One of the founding wineries of the Willamette Valley, family-owned and operated Elk Cove Vineyards was the first vineyard in what is now the Yamhill-Carlton AVA. Second-generation Owner/Winemaker and fifth-generation Oregon farmer Adam Campbell sources fruit from Elk Cove's six 100% estate-grown, sustainably farmed vineyard sites located across the northern Willamette Valley, specializing in Pinot Noir and cool-climate white wines. Elk Cove is named for the local herd of Roosevelt elk and the protective bowl shape of the property. Its tasting room is tucked into the foothills of the Coast Range, with spectacular views of the surrounding vineyards and mountains.
Thin-skinned, finicky and temperamental, Pinot Noir is also one of the most rewarding grapes to grow and remains a labor of love for some of the greatest vignerons in Burgundy. Fairly adaptable but highly reflective of the environment in which it is grown, Pinot Noir prefers a cool climate and requires low yields to achieve high quality. Outside of France, outstanding examples come from in Oregon, California and throughout specific locations in wine-producing world. Somm Secret—André Tchelistcheff, California’s most influential post-Prohibition winemaker decidedly stayed away from the grape, claiming “God made Cabernet. The Devil made Pinot Noir.”

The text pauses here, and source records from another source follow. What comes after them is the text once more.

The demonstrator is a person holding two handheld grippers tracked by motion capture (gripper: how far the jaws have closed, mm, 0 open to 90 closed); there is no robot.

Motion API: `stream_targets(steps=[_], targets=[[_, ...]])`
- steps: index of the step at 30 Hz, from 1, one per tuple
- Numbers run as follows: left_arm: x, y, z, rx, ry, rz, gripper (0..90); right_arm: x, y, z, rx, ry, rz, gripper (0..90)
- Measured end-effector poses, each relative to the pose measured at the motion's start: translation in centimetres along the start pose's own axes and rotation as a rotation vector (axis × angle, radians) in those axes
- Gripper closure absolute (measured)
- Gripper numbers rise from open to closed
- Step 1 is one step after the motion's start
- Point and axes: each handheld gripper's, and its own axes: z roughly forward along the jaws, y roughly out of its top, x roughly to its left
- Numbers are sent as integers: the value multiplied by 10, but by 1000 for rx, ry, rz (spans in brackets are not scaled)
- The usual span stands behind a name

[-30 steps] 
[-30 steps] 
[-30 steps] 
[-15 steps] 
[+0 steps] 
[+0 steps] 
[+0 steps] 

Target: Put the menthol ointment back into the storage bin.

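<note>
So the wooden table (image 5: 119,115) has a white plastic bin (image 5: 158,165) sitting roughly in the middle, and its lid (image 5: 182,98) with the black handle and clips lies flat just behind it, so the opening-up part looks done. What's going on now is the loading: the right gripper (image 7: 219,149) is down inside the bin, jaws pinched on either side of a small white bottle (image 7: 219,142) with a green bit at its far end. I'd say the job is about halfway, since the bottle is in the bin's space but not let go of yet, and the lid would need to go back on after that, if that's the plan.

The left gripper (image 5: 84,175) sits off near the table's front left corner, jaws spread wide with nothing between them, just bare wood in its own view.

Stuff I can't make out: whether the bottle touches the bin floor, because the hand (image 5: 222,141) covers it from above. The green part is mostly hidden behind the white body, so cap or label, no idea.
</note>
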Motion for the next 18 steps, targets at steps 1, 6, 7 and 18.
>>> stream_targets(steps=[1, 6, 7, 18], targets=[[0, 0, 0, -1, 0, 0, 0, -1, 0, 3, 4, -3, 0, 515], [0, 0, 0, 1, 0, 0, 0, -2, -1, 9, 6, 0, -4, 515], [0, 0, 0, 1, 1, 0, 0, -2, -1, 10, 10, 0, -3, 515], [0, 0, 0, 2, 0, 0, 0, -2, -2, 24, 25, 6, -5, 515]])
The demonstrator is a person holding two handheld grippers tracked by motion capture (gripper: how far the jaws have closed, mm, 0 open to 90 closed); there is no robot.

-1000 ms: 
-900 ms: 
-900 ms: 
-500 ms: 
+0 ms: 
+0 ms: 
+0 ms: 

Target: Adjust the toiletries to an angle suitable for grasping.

The Chehalem Mountains is a northwest-southeast span of several distinct mountains, ridges and peaks in the northern part of the Willamette Valley. Of all of Willamette Valley's smaller AVAs, it is closest to the city of Portland. Its highest summit, Bald Peak at an elevation of 1,633 feet, serves to generate cooler air for the rest of the AVA and its hillside vineyards. The region covers 70,000 acres but only 1,600 acres are planted to vines; soils of the Chehalem Mountains are a mix of basalt, ocean sediment and loess.